Work request: Copy out all the lines in the records that include the word "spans".

** Material for this task follows **

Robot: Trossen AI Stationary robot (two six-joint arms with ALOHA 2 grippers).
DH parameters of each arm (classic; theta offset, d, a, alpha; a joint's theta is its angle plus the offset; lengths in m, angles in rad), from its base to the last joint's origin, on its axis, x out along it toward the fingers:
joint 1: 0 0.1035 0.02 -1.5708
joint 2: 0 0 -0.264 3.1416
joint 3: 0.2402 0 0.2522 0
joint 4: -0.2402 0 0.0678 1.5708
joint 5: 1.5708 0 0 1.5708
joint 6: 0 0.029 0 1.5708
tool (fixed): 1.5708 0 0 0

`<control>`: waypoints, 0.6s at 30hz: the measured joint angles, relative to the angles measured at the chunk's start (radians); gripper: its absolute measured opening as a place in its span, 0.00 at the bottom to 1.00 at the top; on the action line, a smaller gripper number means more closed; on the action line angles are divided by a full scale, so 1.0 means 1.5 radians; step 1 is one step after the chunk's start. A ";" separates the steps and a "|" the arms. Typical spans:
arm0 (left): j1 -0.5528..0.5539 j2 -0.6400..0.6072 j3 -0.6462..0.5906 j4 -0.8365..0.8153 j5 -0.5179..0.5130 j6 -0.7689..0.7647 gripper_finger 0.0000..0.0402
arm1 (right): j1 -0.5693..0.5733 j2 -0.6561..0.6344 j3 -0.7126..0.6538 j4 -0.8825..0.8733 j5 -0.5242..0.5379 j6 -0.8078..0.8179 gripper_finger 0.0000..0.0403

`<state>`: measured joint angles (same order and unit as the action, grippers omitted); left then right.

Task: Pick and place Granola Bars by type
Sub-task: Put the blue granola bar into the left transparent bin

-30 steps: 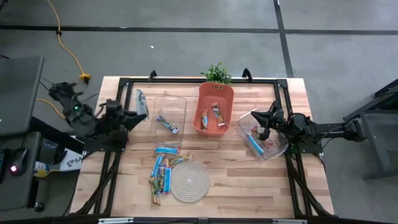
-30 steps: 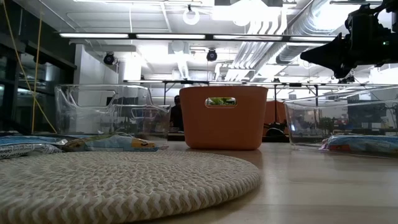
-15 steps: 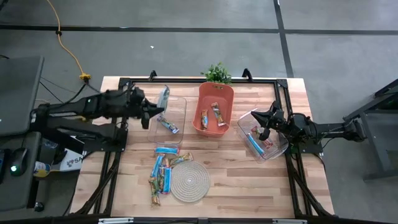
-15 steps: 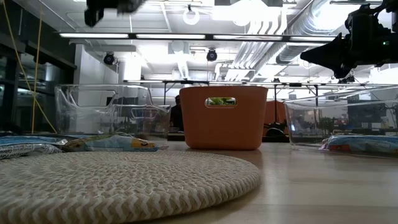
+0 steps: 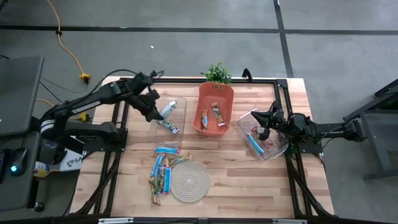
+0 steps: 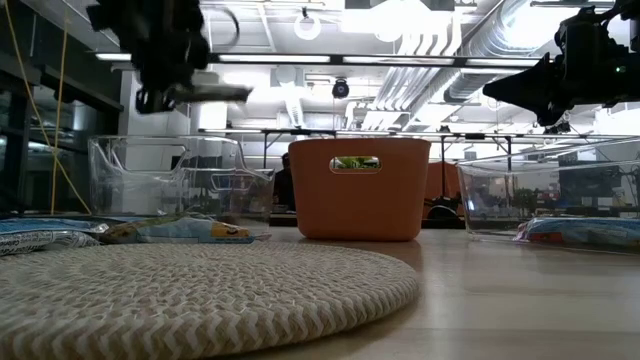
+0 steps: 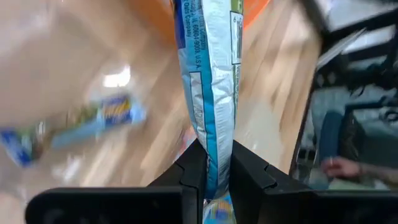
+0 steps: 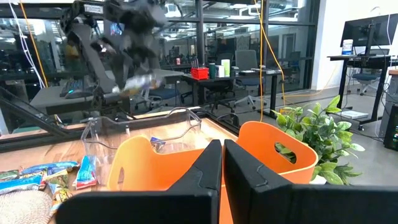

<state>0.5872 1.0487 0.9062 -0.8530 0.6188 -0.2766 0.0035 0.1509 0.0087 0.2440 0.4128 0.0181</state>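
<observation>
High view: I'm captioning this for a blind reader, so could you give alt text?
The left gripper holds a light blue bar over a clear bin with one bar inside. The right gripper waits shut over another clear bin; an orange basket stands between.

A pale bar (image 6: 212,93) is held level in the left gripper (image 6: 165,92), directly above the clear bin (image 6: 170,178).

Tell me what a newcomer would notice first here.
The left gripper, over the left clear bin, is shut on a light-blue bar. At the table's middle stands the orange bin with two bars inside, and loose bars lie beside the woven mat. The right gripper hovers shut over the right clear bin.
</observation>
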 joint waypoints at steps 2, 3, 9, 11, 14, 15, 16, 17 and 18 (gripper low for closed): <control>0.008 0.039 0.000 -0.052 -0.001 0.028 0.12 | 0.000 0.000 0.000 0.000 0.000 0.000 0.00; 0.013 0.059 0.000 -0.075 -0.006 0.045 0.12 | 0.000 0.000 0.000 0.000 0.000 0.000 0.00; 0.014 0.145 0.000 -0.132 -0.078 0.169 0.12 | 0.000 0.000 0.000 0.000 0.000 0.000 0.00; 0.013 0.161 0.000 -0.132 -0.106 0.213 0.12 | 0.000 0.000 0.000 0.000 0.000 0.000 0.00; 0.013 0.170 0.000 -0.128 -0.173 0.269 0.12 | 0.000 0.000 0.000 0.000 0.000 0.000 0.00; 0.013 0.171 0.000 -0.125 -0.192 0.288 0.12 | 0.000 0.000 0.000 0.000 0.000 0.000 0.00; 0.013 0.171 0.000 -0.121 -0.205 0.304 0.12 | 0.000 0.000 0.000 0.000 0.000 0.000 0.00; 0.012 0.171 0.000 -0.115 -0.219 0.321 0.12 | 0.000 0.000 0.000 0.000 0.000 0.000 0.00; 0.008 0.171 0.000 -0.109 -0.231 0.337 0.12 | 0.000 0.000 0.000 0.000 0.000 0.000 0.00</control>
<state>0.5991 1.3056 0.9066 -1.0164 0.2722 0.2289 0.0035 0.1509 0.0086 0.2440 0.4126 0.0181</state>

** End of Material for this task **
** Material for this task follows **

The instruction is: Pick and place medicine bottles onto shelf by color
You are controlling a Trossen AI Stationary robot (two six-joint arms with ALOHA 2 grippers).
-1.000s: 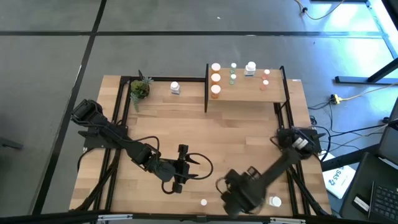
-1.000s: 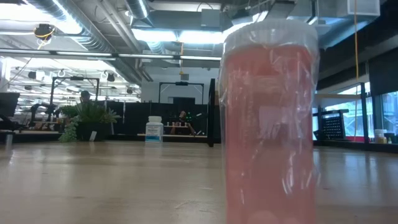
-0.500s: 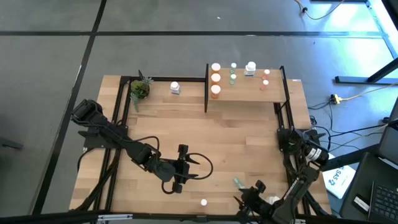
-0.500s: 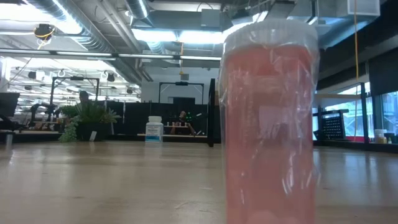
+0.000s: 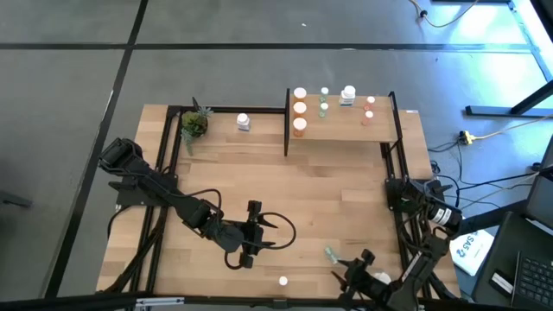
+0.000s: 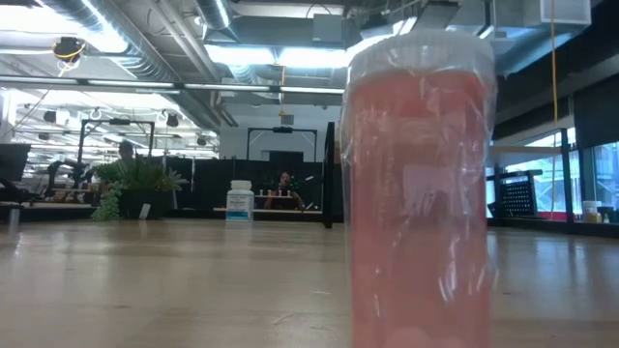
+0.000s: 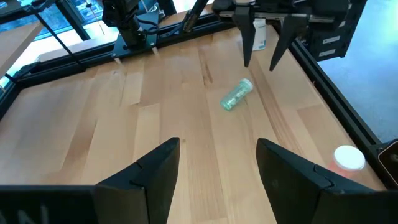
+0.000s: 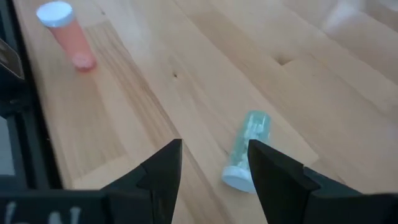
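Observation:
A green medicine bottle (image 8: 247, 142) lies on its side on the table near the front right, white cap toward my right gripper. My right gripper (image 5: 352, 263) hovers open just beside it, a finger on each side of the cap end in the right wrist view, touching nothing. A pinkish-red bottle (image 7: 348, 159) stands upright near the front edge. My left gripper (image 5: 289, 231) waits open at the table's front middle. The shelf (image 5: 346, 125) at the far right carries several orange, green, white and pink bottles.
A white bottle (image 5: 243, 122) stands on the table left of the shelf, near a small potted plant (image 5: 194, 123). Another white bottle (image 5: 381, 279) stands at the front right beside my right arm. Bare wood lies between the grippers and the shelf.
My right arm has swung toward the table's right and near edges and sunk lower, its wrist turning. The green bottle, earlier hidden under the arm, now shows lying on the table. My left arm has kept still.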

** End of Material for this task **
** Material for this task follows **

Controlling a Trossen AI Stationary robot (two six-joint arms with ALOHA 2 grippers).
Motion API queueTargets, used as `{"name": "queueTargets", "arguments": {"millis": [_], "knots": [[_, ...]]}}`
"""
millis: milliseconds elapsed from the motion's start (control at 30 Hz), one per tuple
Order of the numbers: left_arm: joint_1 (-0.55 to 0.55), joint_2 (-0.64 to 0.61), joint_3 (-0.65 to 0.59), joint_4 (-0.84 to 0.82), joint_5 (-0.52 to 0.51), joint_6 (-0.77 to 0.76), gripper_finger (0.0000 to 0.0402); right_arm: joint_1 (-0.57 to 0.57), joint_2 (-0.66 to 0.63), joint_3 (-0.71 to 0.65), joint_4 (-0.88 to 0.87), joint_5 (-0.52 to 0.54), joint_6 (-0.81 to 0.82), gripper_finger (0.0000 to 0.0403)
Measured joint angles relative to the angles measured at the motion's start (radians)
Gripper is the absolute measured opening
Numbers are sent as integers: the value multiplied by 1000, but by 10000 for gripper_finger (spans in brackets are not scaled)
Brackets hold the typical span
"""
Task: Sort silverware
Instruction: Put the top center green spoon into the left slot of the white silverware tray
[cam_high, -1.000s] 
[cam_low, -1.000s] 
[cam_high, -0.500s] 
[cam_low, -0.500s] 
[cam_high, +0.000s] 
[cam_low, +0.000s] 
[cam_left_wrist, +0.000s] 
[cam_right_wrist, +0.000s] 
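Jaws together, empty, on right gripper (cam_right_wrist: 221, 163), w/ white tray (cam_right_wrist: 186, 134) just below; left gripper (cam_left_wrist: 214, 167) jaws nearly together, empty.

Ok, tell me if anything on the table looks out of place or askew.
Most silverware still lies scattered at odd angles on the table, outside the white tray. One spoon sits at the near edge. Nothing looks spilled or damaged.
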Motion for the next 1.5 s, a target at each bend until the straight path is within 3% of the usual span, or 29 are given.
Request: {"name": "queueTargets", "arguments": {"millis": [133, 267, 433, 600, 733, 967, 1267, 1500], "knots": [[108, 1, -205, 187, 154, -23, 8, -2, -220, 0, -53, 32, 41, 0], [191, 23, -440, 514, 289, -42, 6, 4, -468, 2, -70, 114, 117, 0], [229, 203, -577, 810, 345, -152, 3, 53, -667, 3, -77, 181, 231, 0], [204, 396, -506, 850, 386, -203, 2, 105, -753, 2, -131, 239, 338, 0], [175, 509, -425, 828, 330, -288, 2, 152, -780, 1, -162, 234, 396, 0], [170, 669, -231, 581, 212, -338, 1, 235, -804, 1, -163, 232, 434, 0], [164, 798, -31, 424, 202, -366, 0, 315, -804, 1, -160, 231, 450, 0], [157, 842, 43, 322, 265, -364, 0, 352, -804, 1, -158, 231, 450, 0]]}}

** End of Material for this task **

Exercise result:
`<control>`: waypoints, 0.6s at 30hz: the measured joint angles, relative to the angles measured at the chunk's start (radians); gripper: its absolute measured opening as a place in its span, 0.00 at the bottom to 1.00 at the top; on the action line, a smaller gripper number means more closed; on the action line angles are divided by a full scale, so 1.0 means 1.5 radians; step 1 is one step after the chunk's start. A ";" separates the steps and a "|" the arms. Typical spans:
Numbers are sent as integers: the value multiplied by 1000, but by 10000 for gripper_finger (spans in brackets are not scaled)

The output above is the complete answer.